A team of scientists at the Salk Institute and Rutgers University has determined the molecular structure of HIV Pol, a protein that plays a key role in the late stages of HIV replication, the process through which the virus propagates itself and spreads through the body. Importantly, determining the molecule’s structure helps answer longstanding questions about how the protein breaks itself apart to advance the replication process.

Understanding how HIV replicates within cells is key to developing new treatments that could help the nearly 40 million people globally who live with HIV. The new discovery reveals a new vulnerability in the virus that could be targeted with drugs. “Structure informs function, and the insights we gained from visualizing the molecular architecture of Pol give us a new understanding of the mechanism by which HIV replicates,” stated Dmitry Lyumkis, PhD, assistant professor in the Laboratory of Genetics and Hearst Foundation Developmental Chair at Salk. Lyumkis is co-senior author of the team’s published paper in Science, titled “Cryo-EM structure of HIV-1 Pol polyprotein provides insights into virion maturation.”

“Many of the gene products of RNA viruses are initially translated as precursor polyproteins that are subsequently cleaved to yield mature proteins that play either structural or enzymatic roles,” the investigators explained. Scientists previously knew that the HIV Pol polyprotein breaks into three enzymes—a protease (PR), a reverse transcriptase (RT) and an integrase (IN)—that work together to assemble the mature form of the virus.

The protease plays a critical role in initiating this process by chopping up the molecule to separate the other components. However, it was previously unknown how the protease itself breaks free, first from the larger polyprotein HIV Gag-Pol and then from HIV Pol, to accomplish this task. “In HIV-1, the structural proteins are translated initially as part

of Gag polyprotein, while the enzymes that enable the virus to multiply and spread are synthesized as part of the Gag-Pol precursor polyproteins,” the investigators noted in their published paper. “Both polyproteins are cleaved by the viral protease (PR), which is synthesized as part of Gag-Pol, during maturation.”

However, they further noted, relatively little is known about the molecular organization of the Pol portion of the Gag-Pol polyprotein or the immature forms of the viral enzymes. “This is due, at least in part, to the absence of systems that can be used to efficiently produce and purify large amounts of the HIV-1 Gag-Pol or Pol polyproteins for structural and other biophysical studies.”

The newly reported work suggests that the protease initiates the process by self-cleaving or cutting itself free from the rest of the molecule, aided by reverse transcriptase and, possibly, integrase.

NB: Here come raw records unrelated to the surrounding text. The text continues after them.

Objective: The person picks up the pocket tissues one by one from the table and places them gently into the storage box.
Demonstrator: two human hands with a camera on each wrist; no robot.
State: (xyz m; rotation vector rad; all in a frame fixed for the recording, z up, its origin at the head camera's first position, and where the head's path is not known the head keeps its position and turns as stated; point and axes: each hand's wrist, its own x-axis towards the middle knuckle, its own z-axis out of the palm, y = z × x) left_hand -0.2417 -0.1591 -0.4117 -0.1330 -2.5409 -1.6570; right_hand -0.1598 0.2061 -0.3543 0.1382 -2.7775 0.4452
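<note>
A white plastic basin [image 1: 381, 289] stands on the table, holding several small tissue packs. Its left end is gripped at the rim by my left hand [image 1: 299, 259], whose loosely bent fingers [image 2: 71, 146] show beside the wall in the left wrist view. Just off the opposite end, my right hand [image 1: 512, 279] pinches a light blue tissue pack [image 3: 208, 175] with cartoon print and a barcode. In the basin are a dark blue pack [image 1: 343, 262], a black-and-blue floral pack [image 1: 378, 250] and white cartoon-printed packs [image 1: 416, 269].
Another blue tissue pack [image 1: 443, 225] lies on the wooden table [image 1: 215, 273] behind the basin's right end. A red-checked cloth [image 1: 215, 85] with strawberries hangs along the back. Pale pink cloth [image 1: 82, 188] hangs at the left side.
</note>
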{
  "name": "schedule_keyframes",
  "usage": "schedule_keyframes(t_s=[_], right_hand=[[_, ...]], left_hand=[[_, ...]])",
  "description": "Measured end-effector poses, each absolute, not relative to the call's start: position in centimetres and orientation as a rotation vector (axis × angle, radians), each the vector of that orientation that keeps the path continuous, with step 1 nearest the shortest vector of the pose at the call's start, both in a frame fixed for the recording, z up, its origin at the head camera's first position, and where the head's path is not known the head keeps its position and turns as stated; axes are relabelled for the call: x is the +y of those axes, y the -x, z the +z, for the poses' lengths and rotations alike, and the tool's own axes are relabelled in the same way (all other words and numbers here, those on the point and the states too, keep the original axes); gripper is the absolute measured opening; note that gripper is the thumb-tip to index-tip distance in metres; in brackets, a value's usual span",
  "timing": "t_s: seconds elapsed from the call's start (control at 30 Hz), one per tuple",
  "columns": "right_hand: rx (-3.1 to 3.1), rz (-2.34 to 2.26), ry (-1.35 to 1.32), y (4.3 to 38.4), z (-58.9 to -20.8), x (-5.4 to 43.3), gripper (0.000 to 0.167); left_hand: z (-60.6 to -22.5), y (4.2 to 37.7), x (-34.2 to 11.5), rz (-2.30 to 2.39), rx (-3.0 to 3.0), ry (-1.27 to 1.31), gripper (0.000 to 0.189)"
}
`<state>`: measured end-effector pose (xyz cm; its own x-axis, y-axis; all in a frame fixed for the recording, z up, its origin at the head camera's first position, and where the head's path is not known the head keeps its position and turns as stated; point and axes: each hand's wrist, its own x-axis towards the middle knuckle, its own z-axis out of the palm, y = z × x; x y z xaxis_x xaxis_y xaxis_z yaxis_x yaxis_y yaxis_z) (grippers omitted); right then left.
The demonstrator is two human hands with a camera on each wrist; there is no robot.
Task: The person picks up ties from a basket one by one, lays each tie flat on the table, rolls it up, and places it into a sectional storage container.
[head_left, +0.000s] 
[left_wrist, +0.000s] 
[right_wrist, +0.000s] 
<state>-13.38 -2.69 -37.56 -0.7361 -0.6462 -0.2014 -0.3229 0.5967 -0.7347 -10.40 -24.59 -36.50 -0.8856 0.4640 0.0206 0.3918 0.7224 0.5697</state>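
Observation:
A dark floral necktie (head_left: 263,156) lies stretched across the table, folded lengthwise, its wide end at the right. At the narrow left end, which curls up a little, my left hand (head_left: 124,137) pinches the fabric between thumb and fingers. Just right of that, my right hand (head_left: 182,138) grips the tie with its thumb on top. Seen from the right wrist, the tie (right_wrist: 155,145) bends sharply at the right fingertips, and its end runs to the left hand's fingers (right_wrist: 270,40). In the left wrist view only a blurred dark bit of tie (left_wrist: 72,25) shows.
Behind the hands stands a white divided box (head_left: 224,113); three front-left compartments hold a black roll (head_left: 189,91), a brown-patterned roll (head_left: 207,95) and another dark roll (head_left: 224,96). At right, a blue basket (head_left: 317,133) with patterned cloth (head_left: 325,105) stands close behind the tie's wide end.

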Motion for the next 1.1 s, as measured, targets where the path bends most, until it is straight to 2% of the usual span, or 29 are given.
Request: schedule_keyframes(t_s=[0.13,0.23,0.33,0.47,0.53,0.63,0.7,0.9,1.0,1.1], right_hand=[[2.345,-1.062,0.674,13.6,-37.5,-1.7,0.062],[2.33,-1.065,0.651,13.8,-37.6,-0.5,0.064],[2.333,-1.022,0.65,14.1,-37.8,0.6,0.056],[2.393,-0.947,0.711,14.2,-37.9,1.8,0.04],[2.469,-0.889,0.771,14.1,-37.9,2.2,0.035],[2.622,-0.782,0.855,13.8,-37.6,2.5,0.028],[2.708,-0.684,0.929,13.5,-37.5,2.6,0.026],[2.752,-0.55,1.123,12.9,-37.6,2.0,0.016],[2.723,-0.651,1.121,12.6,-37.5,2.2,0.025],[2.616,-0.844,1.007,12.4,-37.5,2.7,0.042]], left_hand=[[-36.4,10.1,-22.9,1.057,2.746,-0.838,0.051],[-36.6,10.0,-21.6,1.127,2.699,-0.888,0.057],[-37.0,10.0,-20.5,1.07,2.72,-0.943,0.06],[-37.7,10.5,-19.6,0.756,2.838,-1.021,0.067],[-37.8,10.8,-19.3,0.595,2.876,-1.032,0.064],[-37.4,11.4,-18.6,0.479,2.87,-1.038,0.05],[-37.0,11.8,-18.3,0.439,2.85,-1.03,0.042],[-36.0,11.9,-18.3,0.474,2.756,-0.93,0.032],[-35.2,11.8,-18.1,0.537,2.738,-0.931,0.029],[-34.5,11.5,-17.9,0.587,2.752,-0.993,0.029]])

For their study the team used cryogenic electron microscopy, an imaging technique to which Lyumkis has made important contributions, to reveal the three-dimensional structure of the HIV pol protein molecule. This led to the discovery that Pol is a dimer, meaning that it is formed by two proteins bound together. The finding was a surprise because other similar viral proteins are single-protein assemblies.

“The first challenge was producing a stable version of HIV Pol so the structure could be analyzed, which had never previously been reported,” says co-first author Jerry Joe Harrison, phD, senior lecturer at the University of Ghana. The authors noted, “We developed a system to produce stable HIV-1 Pol and determined its cryo–electron microscopy structure.” Co-senior author Eddy Arnold, PhD, board of governors professor and distinguished professor in the Center for Advanced Biotechnology and Medicine at Rutgers University, noted, “This was a key missing piece of the HIV structural puzzle.”

The group showed that in this two-sided structure, the protease component of Pol is “loosely tethered” to the reverse transcriptase component in a binding configuration that keeps the protease slightly flexible. “It’s holding the protease at arm’s length, loosely, and we believe that gives the protease a little bit of movement, which in turn allows it to initiate the cutting of polyproteins that is a prerequisite for viral maturation,” said co-first author Dario Passos, PhD, a former researcher in Lyumkis’ lab at Salk. “Current HIV treatments include multiple classes of inhibitors for all three enzymes, and the discovery also reveals a new vulnerability that could be targeted with drugs.”

“It was known (but not understood) that there is a coupling between these enzymes before HIV Pol breaks apart,” Commented Arnold. “Visualizing the HIV Pol structure explains the basis for this complex mechanism.”

The authors concluded in their paper, “ … our cryo-EM structure indicates that PR can form dimers while part of Pol … Together, our results show how HIV-1 maturation leverages the dimerization interface in the RT portion of Pol to regulate the maturation of polyprotein precursors.”

The authors say the discovery opens the door for important follow-up research, including studies of the structure of the larger and more complex polyprotein Gag-Pol, also involved in viral assembly, as well as taking a closer look at the role of integrase in assembling the mature form of the HIV virus during replication.